Here’s why this small battery recycling tech firm just got a $2M DOE grant

Nth Cycle, a Beverly, Massachusetts-based battery recycling tech firm, has been awarded a $2.15 million grant from the US Department of Energy.

The grant for Nth Cycle, a small company with around 26 employees, was awarded under the Battery Materials and Battery Manufacturing and Recycling Funding Opportunity (BMBMR) program of the Biden administration’s Infrastructure Investment and Jobs Act, which became law in November 2021.

The grant is in conjunction with battery recycling firm Cirba Solutions in Charlotte, North Carolina. On December 15, Cirba Solutions announced that it had secured over $82 million from two recent Department of Energy grants from the Bipartisan Infrastructure Law.

Nth Cycle uses a technology that CEO and cofounder Megan O’Connor explained to Electrek in February:

We leverage the power of electro-extraction: clean and modular technology for reliably recovering critical minerals from e-waste and low-grade mine tailings using only electricity. Our electro extraction technology is clean, customizable, consistent, and mobile.

Electro-extraction is a cleaner, more efficient, and lower-cost alternative to the conventional dirty pyrometallurgy and hydrometallurgy processes currently used by battery recyclers and miners.

Nth Cycle produces a mixed hydroxide precipitate (MHP) that contains nickel and cobalt. Production of MHP through laterite ore refining is growing in popularity as a precursor chemical for battery cathode manufacturers.

The company’s domestic supply of MHP meets compliance standards for EV tax credits under the Inflation Reduction Act while reducing the carbon footprint of domestic refining.

O’Connor said in a statement today:

Recent legislation mandates the deployment of a compliant supply of critical minerals like nickel and cobalt that are mined, refined, or recycled locally.
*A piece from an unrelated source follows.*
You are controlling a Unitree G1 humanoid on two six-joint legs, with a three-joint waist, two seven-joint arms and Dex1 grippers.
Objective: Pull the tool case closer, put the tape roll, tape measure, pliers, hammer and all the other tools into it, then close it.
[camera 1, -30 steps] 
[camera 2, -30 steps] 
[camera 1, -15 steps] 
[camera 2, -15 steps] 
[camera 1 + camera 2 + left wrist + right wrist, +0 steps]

Unfortunately, there’s not enough compliant supply today to meet America’s increasing demand for electrification.

We expect Nth Cycle’s electro-extraction technology to be a pivotal solution in closing the resulting gap between supply and demand for domestic critical materials through cost-effective, efficient and environmentally conscious refining at home. The DOE’s BMBMR program will help us and others accelerate those efforts.

Electrek’s Take

This is not an enormous amount of money awarded by the DOE. But Nth Cycle is a small company that carries the big stick of really impactful technology, and its partnership with Cirba Solutions demonstrates that.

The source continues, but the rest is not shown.